In her role at St. Luke, she didn’t apply, but was invited. She co-pastored in the beginning. Over time, her role evolved as a preacher and coordinator with the pastors who lead the Swahili and Congolese worship services.

“My love for people [has] kept growing,” Irene said. “I love meeting people, sharing with them, praying for them. Prayer for me is a very significant tool to help people in their lives.”

Before answering God’s call to become a pastor, Irene worked as a nurse. As a pastor’s child, she never wanted to be a pastor. Often living in poor, rural locations, she often asked her dad, “Why are we even here?”
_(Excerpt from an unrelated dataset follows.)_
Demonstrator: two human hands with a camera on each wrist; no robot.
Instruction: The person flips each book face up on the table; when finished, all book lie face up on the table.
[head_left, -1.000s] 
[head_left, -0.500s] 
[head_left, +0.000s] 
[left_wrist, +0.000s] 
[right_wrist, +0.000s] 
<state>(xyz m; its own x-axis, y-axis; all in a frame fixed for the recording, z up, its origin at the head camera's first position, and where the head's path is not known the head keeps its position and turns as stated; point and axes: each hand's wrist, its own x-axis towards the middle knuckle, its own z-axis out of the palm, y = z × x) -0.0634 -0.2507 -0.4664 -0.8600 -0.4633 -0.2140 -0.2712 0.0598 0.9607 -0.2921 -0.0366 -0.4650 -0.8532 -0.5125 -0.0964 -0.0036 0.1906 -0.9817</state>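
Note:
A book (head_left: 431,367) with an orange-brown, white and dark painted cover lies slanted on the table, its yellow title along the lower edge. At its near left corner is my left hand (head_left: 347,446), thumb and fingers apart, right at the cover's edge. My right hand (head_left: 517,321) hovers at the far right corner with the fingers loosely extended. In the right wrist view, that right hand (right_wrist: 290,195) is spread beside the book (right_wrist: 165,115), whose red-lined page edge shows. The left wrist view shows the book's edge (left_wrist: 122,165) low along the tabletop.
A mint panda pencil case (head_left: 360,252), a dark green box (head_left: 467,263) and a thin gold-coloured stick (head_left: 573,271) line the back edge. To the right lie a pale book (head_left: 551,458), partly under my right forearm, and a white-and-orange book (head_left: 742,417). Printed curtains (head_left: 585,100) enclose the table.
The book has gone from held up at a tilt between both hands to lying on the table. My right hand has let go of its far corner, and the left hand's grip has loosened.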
Irene pursued her own dream of nursing.

“I went through a Jonah process,” she said. “I wanted to be an usher or the church secretary, but God kept pestering me for a long time. I told my father I would rather die than be a pastor. I wanted my children to have shoes and food.”

Eventually, she surrendered to God’s call.

“Since then, I do not regret, for God has been so faithful to me,” Irene said.

Irene studied at United Theological College and the University of Zimbabwe before coming to the U.S. to study at Drew University and then at Asbury Seminary. She pastored in Zimbabwe from 1996-2004. In her second appointment, her parishioners, who had never had a female pastor before, addressed her husband as pastor and her as mom.

“The people had already rejected me before they even knew me,” Irene said. “But come Sunday their ‘pastor’ was sitting in the pews and ‘Mom’ was sitting on the stage.”

She learned to overcome these obstacles by building a relationship with one of the lay leaders and by helping her parishioners in their church planting efforts. One Sunday a month, she visited the church plants, preaching and building friendships.

“The people loved missions,” she said. “Through those trips, they started to appreciate me. Even though I’m a woman, they said that it is God who is more important.”

As a member of the church, no one cared how Irene dressed, but when she became a pastor, her attire fell under scrutiny. Irene addressed the double standard of these rules. For example, women usually got their nails done on weekends for Sunday, but were expected to take it off for Friday afternoon United Methodist Women’s gatherings.

Irene encouraged her congregation to see that the culture is evolving with regards to women’s dress, jewelry and nail polish. She argued that some husbands take joy in seeing their wives dress well, with makeup and jewelry.

“When I became a pastor, I said, ‘I wear all these items because it’s what my husband likes and buys for me,’” Irene said. “You can’t tell a woman that she must remove her nails and makeup just for Friday meeting. It’s very expensive for people.”

Her congregation was also filled with highly educated women who supported her argument that it is the soul that matters. The body goes to dust at death, but the soul lives forever.

“I stood, and we won,” Irene said. “If you want to have families to continue to come to your group, you must make allowances for cultural traditions.”

In 2019, Irene graduated with her Ph.D. in Intercultural Studies with a specialty in evangelism. Her dissertation topic is “Reframing and [Re]Presenting Evangelism in Oral Cultures: A Case Study of the Harare West (MUMC) VABUWI Choir in Zimbabwe” and examines music as a way to share the gospel with oral cultures.